REQUIREMENT:
Please set down each of the lines below once more, exactly, omitting all pictures.

DATASET EXCERPT:
★ ★ ★

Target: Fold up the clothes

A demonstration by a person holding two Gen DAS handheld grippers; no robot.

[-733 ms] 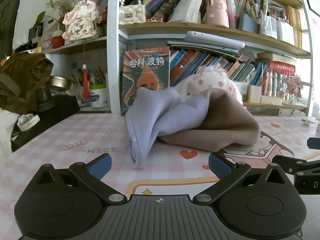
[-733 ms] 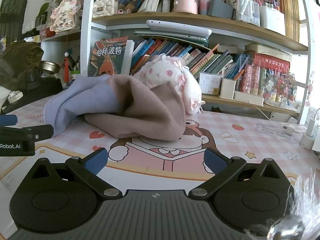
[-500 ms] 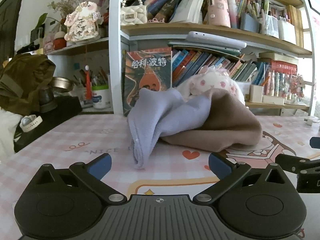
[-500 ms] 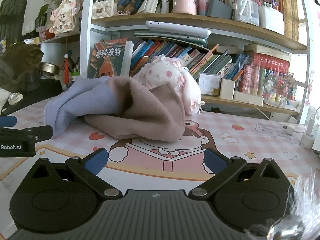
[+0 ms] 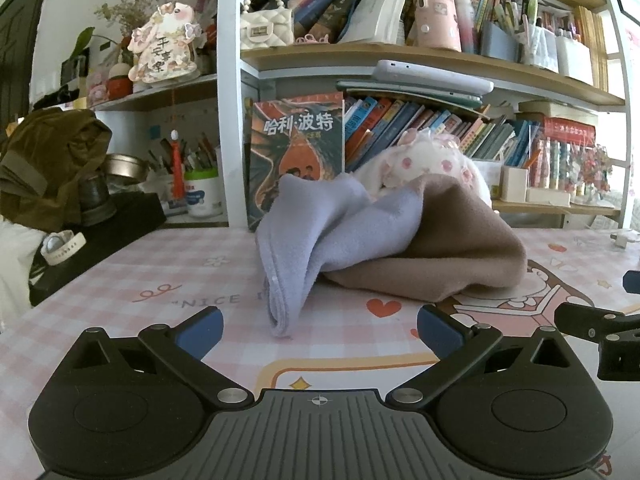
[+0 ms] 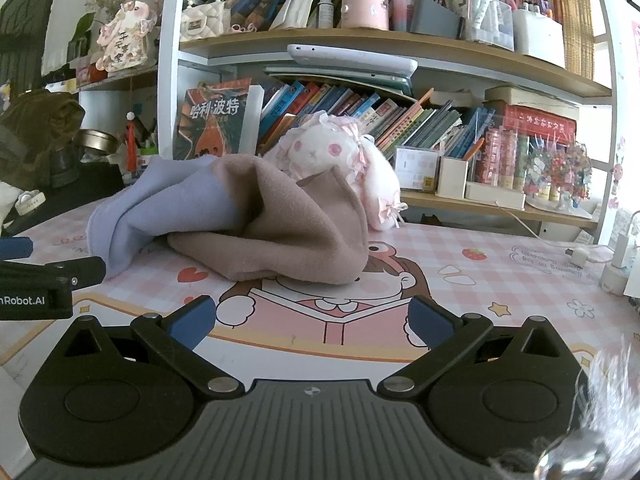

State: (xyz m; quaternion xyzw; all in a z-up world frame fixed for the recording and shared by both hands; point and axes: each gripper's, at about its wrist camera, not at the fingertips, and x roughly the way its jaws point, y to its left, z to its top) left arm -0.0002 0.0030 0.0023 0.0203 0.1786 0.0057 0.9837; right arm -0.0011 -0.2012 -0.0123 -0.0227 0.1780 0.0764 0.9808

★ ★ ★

YOUR RESPONSE:
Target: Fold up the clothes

A demonstration by a person holding two Gen DAS handheld grippers; no robot.

[-733 ms] 
[-733 ms] 
[-500 ms] 
[-500 ms] 
[+0 ms] 
[+0 ms] 

State: (xyz m; quaternion xyzw; all in a z-up world frame fixed for the recording and shared by both hands; point and axes: each gripper's, at about its wrist camera, not at the fingertips, and x roughly the way its jaws point, y to its left, z to its top) left arm -0.0002 0.0030 0.0023 0.0203 0.1786 0.0057 0.9837; right arm -0.0011 -0.2012 -0.0123 -0.0227 0.1780 0.0764 0.9808

Nothing more will be written for this answer.